▸ **The problem**
Repeat the data below with no changes.
### Material provided
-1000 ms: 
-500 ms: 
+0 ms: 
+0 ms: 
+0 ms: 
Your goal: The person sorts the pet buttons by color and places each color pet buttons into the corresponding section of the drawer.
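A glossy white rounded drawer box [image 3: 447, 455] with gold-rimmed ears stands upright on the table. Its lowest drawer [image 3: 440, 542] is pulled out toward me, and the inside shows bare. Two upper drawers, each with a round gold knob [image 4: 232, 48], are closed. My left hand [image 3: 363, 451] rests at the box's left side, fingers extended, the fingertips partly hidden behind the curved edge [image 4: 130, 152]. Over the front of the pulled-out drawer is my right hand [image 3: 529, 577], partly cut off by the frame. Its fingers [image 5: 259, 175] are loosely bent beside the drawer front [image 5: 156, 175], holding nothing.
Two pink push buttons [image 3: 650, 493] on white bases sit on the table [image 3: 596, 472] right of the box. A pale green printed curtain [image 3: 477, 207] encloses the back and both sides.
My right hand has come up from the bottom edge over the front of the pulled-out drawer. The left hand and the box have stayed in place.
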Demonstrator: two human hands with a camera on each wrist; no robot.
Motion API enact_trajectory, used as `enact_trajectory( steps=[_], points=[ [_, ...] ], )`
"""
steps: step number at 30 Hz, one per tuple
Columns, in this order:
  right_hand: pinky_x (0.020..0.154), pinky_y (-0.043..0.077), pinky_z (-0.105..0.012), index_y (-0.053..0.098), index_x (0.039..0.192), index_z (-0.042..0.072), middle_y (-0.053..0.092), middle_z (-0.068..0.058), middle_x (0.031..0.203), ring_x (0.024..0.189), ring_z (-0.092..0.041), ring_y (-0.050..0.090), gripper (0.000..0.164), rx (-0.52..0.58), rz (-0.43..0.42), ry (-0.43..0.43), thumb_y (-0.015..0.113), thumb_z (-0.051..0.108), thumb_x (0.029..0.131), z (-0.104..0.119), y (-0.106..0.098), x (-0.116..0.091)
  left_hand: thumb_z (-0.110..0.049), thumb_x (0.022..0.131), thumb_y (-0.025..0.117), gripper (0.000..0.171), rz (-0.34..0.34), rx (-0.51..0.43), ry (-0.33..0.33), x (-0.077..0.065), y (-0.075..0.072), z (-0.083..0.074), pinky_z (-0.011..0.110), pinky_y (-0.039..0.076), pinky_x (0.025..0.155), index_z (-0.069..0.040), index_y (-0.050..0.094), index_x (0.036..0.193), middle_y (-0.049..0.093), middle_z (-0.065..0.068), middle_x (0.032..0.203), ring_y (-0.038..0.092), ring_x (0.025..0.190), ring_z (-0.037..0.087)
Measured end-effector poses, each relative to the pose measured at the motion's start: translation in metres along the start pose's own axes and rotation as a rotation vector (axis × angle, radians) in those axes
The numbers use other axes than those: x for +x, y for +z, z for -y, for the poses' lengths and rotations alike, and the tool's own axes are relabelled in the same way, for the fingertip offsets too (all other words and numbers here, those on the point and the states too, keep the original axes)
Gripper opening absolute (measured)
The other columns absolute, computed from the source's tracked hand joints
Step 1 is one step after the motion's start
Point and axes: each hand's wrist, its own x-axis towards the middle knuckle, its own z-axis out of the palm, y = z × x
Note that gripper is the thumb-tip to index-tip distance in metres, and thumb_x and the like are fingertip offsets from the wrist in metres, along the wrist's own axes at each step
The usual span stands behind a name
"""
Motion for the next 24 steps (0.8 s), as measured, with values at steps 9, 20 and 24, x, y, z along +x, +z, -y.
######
▸ **Task solution**
-1000 ms: 
-500 ms: 
+0 ms: 
+0 ms: 
+0 ms: 
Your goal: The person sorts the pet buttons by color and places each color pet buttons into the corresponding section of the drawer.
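A glossy white rounded drawer box [image 3: 447, 455] with gold-rimmed ears stands upright on the table. Its lowest drawer [image 3: 440, 542] is pulled out toward me, and the inside shows bare. Two upper drawers, each with a round gold knob [image 4: 232, 48], are closed. My left hand [image 3: 363, 451] rests at the box's left side, fingers extended, the fingertips partly hidden behind the curved edge [image 4: 130, 152]. Over the front of the pulled-out drawer is my right hand [image 3: 529, 577], partly cut off by the frame. Its fingers [image 5: 259, 175] are loosely bent beside the drawer front [image 5: 156, 175], holding nothing.
Two pink push buttons [image 3: 650, 493] on white bases sit on the table [image 3: 596, 472] right of the box. A pale green printed curtain [image 3: 477, 207] encloses the back and both sides.
My right hand has come up from the bottom edge over the front of the pulled-out drawer. The left hand and the box have stayed in place.
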Demonstrator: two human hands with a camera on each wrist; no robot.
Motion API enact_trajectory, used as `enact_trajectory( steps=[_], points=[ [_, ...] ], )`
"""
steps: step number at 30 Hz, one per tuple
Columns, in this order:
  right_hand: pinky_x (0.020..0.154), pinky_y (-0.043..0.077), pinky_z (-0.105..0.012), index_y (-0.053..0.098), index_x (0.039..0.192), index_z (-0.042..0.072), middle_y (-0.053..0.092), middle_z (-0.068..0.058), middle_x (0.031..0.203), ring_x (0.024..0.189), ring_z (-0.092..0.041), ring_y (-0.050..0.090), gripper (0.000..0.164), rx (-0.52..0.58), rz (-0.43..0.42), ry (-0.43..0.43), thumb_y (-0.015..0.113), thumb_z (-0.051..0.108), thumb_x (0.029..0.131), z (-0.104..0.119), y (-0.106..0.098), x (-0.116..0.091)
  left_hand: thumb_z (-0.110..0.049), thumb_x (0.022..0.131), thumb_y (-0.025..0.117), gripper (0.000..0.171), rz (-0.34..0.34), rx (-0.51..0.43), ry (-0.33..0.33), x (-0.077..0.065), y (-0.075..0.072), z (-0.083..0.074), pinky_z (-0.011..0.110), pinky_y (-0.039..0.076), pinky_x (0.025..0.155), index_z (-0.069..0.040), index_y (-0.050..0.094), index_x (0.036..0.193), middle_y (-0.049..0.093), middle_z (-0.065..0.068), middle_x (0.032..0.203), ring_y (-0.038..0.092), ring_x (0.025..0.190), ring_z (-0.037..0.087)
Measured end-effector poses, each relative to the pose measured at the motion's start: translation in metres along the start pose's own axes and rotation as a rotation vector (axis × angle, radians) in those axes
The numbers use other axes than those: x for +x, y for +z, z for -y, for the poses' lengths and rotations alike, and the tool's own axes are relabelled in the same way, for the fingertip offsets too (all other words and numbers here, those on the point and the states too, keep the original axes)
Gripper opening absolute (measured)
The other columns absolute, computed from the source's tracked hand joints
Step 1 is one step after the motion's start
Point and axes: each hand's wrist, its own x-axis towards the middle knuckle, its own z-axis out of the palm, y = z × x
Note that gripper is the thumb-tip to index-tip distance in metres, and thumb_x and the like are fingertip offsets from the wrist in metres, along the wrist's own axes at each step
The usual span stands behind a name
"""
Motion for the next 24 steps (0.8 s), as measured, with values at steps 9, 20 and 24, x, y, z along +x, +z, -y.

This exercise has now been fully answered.